Advertisers have too many other options where they can spend their marketing dollars for us to not be asking ourselves these questions and discussing them with our clients. No doubt there are few absolute hard and fast guidelines, but that doesn’t mean we shouldn’t be making professional scheduling recommendations based upon our best thinking and experience.

We were sent this and thought it could not be more on target:


We hope everyone had a terrific Memorial Day weekend!


  1. The most important thing which helps in keeping your long tern clients is honesty so as far as you are honest with them you should not have any problems.

  2. On a poor market in Europe, the one that would easily fit into three NYC skyscrapers, I maintain 60 mid to long term contracts in an average month. Maybe you guys from the US should take a look across the ocean, and pump some fresh air to your sales strategies. Here’s mine, for 9 out of 10 sales:
    – the standard offer is 30 seconds/6 times/day
    – the unique range (5 AM to 9 PM) for everyone, except for special services, e.g. that are offered to customers in night hours only, so it doesn’t make sense to call for action in the noon
    – the entire schedule maintained by a brilliantly simple piece of traffic scheduling software named Admaster, so that the selected range of hours is divided into equal dayparts, and then the spot is inserted in a randomly selected hour inside the daypart. There are several smart separation formulas (e.g. no two ads for same business careied in the same break) that prevent bad blood anong clients.
    – the listener never hears the same ad break
    – the random selection thing brings a perfect smell of unexpected: today, the schedule is e.g. 6, 7, 10 AM, tomorrow it will be 8, 9 and 12. Another day, another schedule.
    – last but not least: react if a client wants to bother the audience with four repeatings of a phone number, and offer more creativity instead.

  3. Sorry, Bob.
    I have leeches attached to me with little of any consequence to say and nothing to learn.
    Your well-formed positions attest to a great deal of credibility – and, when applied, useful outcomes.

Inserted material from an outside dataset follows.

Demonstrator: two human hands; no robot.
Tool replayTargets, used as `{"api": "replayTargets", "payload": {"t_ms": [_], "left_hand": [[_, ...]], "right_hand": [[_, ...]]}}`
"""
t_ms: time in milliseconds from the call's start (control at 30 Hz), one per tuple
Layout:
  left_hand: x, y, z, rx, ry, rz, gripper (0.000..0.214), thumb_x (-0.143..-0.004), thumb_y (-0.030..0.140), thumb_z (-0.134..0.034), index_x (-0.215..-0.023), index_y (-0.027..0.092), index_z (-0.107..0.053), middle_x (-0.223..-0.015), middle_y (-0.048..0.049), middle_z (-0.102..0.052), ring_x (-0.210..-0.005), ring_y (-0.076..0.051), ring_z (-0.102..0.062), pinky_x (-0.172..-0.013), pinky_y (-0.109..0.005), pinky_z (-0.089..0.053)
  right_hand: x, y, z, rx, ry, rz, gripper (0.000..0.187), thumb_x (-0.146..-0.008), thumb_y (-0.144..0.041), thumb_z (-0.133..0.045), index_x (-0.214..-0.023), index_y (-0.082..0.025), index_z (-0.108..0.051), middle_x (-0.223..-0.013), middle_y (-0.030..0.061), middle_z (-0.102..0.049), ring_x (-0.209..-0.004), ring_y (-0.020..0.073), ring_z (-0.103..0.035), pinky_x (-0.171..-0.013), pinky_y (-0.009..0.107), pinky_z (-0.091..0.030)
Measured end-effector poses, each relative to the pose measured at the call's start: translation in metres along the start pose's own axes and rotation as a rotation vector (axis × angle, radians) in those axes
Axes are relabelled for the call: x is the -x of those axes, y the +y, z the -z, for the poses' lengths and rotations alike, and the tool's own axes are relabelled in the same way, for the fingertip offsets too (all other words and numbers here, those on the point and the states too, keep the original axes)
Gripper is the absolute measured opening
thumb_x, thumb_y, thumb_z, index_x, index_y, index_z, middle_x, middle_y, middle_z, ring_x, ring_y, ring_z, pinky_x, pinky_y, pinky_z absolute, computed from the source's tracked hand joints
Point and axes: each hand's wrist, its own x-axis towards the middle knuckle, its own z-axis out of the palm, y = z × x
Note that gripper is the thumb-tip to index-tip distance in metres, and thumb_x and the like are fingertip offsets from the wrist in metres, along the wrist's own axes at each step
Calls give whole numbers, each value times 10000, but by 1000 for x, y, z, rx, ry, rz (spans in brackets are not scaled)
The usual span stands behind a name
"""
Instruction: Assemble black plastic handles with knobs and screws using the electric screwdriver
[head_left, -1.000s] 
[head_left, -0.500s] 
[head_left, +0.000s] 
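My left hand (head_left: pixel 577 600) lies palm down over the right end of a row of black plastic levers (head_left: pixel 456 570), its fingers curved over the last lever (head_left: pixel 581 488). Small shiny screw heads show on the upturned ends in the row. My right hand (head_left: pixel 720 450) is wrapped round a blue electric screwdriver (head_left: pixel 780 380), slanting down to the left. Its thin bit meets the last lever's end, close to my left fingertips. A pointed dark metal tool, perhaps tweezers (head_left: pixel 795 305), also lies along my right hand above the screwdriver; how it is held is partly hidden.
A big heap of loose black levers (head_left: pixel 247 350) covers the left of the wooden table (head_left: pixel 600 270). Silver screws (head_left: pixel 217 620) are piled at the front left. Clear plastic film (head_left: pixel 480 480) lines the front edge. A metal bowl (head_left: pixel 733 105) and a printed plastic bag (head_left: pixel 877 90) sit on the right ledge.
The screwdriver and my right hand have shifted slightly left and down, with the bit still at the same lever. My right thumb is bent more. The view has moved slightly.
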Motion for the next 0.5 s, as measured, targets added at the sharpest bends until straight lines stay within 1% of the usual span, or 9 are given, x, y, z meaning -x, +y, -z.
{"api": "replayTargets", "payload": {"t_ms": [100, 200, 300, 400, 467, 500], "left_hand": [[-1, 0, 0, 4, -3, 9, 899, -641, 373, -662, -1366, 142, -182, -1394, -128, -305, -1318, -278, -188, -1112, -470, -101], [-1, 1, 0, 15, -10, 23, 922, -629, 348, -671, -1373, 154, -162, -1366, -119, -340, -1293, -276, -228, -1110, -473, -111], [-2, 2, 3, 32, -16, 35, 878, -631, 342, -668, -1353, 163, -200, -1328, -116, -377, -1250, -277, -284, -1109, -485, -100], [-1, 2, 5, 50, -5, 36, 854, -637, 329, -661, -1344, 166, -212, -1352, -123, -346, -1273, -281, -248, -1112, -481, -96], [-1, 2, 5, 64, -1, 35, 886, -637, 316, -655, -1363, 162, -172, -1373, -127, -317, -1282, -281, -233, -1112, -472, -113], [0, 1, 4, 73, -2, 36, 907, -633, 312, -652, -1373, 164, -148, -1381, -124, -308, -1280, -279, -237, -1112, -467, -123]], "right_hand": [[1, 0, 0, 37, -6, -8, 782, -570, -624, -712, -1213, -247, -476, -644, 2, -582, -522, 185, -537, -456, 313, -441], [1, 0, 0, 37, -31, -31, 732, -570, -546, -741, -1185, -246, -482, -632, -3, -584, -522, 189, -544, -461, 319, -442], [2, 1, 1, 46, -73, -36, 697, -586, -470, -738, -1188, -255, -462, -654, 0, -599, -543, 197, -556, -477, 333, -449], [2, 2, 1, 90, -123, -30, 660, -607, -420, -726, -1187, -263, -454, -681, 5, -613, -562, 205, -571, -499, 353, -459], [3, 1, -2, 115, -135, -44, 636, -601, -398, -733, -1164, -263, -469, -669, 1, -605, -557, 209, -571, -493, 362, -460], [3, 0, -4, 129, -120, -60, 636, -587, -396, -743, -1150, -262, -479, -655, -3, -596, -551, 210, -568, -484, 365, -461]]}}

  4. Robinson- Here’s a guy who hates radio, says he couldn’t make a living in radio and yet RadioInk gives him a weekly blog to vomit at us with his sick, meandering, pretentious babble, all of which show the signs of a mentally disturbed person whose time has passed. Pathetic.

  5. My sales closing percentages are actually extremely high.
    But they are not in radio. I know too much about radio’s standard creative offerings to do that to a local advertiser.
    Obviously, if I had to make a living in radio or radio sales – I’d be dead.
    As to being admonished for offering content on other radio-related subjects (like this one): What are the chances I would defer to slanderous, anonymous, uninformed trolls?
    Further and by rights, any and all of these topics deserve a great deal more participation and comment than they generally get.
    Meanwhile, I maintain Bob’s original premises still win the day.

  6. Ronald Robinson,

    You have your own weekly blog at RadioInk. Do you comment on others’ blogs, thinking that we need to hear from you during the interims? I hope not.

  7. Robinson,

    I don’t normally talk to you because you’re an idiot..but here goes:

    I’m sure that in your extensive sales career consisting of 10 calls which failed-then you went back into hiding in the glass cage studio, that you have lots of sales success stories you can share as I do to back up my stance. Let’s hear them. Or would you rather continue to be RadioInk’s gadfly?

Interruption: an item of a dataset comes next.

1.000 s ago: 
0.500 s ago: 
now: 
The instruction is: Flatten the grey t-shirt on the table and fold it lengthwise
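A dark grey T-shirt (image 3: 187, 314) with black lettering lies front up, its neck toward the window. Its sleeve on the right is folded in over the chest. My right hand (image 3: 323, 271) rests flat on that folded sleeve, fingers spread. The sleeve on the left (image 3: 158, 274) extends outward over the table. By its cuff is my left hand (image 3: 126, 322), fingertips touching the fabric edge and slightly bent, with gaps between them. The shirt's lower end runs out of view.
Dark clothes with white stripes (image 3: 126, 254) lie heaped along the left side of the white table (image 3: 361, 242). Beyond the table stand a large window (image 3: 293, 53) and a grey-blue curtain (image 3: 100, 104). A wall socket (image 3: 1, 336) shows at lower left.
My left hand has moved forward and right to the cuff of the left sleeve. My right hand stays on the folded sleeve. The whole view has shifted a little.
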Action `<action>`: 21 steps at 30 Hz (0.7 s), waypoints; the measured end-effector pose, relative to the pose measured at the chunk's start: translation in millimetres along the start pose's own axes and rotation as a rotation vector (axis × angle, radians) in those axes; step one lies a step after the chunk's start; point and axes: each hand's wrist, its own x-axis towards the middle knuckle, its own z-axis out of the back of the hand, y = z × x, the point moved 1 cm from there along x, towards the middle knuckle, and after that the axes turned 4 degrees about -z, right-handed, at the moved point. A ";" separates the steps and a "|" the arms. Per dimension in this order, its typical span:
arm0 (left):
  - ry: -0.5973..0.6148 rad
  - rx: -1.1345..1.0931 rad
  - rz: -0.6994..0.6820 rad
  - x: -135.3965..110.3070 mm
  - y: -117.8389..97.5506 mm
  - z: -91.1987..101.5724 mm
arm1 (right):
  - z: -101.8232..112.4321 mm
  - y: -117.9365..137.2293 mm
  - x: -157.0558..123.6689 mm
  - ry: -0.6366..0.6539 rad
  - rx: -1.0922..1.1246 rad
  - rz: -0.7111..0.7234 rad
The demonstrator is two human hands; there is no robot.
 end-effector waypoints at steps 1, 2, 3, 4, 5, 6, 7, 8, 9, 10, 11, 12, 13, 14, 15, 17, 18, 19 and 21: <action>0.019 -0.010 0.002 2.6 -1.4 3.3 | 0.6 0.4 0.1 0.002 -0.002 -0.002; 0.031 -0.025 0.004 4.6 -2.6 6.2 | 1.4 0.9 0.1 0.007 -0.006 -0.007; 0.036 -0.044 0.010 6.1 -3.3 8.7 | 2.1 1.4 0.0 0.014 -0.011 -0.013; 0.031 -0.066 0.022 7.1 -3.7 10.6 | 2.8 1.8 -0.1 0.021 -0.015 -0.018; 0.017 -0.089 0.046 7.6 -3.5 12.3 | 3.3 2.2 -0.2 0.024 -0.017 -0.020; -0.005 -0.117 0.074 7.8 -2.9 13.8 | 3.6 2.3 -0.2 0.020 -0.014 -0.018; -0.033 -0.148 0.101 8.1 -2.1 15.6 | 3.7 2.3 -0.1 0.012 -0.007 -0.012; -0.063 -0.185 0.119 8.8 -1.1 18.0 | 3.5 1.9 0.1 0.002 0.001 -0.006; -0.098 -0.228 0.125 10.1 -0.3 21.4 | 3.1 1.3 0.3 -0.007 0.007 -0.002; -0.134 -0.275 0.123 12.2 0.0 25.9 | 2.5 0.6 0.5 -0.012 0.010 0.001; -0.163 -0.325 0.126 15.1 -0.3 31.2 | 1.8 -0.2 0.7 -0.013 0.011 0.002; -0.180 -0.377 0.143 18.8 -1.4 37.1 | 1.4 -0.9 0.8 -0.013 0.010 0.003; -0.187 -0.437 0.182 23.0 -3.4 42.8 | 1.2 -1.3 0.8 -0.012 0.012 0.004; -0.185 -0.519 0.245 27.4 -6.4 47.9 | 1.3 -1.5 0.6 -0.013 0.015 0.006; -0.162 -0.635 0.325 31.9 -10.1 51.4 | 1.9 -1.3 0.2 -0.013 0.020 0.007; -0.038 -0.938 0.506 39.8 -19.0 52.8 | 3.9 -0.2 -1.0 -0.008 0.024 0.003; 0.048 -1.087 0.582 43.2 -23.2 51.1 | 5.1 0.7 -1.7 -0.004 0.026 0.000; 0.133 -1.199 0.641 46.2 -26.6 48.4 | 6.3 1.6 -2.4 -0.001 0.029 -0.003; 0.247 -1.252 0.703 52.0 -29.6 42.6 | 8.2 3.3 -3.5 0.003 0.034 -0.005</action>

  8. Seems like salesguy’s alternative is the equivalent to a campaign of non-stop carpet-bombing.
    Who pays for the ordinance and aircraft maintenance?
    It won’t be the taxpayers.
    Bob’s is the workable strategy.

  9. Way too tentative, Bob. Too many “mights” and “coulds” in your analysis. A better approach is to ask the advertiser how many hours a day does he have his business sign outside his business. The answer is how many hours a day he is looking for customers and how many hours a day he needs to be advertising to them-24/7/365.